* [Task]: Please report the number of lines in the entries below that contain "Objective", with nothing added.

━━ Information given ━━

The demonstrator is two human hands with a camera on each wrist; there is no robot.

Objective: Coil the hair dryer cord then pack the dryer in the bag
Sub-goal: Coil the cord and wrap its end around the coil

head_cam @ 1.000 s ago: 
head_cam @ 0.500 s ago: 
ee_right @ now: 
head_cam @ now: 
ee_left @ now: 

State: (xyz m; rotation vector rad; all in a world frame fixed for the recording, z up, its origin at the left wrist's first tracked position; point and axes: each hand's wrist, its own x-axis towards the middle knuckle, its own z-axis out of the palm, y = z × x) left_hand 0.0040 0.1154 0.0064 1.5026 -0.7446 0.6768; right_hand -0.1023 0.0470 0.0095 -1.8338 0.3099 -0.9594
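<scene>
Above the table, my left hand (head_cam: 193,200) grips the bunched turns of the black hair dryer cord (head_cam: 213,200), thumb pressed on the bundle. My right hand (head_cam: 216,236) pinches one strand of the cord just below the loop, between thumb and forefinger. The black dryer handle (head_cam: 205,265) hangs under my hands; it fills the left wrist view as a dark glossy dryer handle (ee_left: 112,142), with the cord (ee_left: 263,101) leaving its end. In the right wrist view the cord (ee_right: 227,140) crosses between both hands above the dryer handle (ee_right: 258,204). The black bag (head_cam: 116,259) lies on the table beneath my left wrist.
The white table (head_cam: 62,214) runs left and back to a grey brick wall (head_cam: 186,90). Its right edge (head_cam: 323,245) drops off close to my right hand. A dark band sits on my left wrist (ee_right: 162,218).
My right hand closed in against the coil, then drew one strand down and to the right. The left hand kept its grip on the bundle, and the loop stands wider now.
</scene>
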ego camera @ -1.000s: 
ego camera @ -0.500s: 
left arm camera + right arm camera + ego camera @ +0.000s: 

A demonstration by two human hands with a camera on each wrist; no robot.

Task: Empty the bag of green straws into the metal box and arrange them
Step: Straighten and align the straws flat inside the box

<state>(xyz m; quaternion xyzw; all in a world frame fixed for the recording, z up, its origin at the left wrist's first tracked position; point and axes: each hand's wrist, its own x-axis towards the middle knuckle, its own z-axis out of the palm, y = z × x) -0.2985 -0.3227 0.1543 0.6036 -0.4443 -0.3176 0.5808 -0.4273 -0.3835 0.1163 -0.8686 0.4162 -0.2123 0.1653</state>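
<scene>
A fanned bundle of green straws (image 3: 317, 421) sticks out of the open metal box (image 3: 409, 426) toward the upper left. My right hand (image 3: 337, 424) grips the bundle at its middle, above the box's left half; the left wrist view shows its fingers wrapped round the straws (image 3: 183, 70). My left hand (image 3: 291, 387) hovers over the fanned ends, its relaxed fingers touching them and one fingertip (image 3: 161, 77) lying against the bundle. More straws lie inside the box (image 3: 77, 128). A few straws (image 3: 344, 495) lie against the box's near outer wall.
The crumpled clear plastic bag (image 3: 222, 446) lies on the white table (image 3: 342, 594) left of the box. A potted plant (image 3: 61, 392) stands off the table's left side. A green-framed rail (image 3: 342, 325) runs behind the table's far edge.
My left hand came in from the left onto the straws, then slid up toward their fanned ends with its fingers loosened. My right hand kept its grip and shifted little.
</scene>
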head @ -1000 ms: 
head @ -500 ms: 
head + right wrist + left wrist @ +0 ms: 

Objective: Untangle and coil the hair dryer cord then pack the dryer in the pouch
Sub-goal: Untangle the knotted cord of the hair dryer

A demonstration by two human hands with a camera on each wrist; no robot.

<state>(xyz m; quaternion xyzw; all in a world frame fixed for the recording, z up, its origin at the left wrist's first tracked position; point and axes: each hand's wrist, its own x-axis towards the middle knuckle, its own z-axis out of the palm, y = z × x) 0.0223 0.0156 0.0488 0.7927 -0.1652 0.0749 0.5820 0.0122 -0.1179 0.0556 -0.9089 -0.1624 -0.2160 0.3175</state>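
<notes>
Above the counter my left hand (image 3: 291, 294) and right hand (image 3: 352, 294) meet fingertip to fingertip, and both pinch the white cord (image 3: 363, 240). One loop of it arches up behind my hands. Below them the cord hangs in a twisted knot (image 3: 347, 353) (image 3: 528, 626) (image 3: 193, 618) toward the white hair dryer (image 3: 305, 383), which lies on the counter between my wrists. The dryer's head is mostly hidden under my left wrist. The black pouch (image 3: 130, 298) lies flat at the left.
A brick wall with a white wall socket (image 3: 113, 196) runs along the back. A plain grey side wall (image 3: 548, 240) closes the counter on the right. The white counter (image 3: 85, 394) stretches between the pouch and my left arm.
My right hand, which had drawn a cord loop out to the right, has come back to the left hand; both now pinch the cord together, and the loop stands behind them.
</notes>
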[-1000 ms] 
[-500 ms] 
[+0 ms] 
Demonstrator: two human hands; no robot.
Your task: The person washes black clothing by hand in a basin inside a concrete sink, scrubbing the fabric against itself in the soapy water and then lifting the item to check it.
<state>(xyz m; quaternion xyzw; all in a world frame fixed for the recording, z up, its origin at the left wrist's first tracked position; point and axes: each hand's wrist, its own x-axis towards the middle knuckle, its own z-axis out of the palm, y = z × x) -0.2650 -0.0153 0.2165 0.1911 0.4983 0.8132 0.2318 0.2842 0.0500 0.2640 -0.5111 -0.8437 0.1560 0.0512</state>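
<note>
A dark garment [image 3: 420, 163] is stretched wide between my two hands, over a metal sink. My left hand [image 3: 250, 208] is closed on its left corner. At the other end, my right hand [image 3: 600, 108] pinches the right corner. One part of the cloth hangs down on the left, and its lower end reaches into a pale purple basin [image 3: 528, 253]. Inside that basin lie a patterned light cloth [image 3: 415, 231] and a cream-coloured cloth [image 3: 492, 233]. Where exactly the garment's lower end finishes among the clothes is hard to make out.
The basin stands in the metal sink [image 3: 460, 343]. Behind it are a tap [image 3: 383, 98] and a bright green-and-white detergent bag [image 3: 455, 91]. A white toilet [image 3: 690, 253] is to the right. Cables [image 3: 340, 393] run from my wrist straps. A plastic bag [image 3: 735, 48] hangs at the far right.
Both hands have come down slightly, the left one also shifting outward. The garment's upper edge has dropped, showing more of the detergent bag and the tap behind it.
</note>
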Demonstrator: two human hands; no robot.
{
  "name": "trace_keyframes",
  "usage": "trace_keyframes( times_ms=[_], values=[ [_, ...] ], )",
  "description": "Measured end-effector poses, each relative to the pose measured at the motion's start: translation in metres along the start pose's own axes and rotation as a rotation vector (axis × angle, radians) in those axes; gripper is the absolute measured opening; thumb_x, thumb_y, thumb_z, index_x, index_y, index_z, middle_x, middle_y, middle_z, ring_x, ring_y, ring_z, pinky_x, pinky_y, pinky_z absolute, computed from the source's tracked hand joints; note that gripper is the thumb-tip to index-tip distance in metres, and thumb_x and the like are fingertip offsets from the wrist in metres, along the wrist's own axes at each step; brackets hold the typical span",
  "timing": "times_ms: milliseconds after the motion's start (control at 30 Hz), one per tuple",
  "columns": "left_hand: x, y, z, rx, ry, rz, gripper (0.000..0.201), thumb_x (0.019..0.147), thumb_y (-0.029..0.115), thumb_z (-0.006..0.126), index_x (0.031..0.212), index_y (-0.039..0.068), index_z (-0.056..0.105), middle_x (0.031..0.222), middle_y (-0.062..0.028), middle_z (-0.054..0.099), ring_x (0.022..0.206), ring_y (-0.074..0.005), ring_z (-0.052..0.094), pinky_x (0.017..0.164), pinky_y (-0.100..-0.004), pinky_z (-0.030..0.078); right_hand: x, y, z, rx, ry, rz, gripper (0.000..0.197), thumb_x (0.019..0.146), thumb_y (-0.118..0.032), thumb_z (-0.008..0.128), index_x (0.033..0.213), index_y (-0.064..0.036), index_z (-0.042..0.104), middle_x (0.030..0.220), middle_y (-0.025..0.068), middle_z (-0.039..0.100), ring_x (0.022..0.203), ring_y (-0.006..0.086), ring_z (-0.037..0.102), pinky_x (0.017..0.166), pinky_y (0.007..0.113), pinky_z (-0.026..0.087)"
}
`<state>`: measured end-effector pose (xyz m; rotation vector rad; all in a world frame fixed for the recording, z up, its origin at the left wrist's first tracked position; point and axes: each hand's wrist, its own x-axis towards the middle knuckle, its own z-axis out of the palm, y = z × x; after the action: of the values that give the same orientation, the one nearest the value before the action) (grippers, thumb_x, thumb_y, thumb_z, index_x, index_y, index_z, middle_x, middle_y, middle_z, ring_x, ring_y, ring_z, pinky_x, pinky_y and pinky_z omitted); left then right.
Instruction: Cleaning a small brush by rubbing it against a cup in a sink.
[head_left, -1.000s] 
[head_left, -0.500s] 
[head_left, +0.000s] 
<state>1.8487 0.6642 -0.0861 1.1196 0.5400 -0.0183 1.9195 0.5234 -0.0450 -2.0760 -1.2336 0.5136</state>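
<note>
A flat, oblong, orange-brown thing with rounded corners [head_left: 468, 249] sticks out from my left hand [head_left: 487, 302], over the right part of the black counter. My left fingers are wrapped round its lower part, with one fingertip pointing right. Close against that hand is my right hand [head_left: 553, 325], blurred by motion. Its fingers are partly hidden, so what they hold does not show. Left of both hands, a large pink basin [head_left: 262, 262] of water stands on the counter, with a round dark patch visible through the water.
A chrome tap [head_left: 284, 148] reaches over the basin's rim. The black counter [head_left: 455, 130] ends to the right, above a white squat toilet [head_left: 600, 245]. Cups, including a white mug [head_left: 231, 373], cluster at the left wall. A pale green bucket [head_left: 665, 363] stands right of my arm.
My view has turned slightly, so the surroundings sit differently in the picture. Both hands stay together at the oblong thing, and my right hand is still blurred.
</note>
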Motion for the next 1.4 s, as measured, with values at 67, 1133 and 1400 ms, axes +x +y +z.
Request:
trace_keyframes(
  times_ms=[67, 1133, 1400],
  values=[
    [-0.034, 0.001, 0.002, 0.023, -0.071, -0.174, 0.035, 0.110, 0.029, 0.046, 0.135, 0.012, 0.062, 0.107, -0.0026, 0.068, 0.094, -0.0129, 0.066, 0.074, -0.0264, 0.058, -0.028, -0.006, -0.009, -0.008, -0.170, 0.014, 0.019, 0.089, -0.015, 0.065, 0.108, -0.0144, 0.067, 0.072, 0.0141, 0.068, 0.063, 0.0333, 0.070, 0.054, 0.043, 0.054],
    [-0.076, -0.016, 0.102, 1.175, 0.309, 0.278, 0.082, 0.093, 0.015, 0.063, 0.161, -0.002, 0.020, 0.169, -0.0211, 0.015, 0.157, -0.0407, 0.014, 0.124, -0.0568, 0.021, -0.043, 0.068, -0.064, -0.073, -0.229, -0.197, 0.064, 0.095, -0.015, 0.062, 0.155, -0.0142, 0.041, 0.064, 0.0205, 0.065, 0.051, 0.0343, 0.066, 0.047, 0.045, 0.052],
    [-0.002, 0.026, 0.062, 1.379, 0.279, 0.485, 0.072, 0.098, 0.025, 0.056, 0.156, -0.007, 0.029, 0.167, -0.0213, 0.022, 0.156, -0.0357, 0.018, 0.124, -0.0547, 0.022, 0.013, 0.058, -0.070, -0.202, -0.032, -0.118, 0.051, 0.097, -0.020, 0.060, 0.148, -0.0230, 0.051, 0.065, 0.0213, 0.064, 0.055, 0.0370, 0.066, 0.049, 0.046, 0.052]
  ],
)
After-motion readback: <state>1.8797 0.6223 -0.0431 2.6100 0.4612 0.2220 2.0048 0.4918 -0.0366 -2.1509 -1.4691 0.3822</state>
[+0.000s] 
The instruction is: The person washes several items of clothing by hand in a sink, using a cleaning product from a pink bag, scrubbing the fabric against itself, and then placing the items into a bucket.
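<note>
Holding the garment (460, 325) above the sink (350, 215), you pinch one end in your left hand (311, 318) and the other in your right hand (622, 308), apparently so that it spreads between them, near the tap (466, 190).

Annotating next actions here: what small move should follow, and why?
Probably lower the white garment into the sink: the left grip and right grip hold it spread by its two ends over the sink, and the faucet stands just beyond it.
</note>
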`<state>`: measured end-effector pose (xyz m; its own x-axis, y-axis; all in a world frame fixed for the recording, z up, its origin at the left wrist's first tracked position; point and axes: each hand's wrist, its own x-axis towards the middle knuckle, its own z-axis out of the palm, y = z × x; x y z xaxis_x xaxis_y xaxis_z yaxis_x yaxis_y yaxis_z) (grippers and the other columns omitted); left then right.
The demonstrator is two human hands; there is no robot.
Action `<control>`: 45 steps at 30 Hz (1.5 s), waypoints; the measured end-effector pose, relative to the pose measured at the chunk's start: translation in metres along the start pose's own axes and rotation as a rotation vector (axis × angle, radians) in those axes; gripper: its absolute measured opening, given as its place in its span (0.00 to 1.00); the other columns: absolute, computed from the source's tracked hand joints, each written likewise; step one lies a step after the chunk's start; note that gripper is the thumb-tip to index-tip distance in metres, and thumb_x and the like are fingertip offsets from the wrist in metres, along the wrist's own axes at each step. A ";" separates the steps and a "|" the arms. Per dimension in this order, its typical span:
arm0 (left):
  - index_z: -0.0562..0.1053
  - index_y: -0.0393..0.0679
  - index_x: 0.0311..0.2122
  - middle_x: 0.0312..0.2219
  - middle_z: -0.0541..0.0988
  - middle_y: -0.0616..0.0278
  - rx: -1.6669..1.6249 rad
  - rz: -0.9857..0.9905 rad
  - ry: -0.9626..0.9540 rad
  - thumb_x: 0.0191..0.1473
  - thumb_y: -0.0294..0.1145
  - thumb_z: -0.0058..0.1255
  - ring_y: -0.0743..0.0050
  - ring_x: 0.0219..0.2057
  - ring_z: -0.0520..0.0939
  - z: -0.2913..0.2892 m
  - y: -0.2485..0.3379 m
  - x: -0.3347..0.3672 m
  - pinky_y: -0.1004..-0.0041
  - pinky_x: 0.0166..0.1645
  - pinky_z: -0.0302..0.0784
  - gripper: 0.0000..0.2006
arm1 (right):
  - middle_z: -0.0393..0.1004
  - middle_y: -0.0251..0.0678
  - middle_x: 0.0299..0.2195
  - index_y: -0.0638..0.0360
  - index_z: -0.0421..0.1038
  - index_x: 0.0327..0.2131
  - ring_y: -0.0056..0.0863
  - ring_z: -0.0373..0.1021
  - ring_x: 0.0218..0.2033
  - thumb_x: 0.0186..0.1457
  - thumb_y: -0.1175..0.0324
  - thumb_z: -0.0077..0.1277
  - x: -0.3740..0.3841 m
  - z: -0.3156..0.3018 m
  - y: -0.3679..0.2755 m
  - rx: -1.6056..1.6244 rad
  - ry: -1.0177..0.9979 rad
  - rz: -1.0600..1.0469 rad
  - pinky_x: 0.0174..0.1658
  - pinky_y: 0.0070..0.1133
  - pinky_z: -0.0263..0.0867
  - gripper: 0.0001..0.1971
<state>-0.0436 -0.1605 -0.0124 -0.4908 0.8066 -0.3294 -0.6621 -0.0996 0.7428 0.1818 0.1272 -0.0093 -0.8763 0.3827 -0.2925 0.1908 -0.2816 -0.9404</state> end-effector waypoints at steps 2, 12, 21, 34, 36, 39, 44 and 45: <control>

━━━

* [Reply to the task]: 2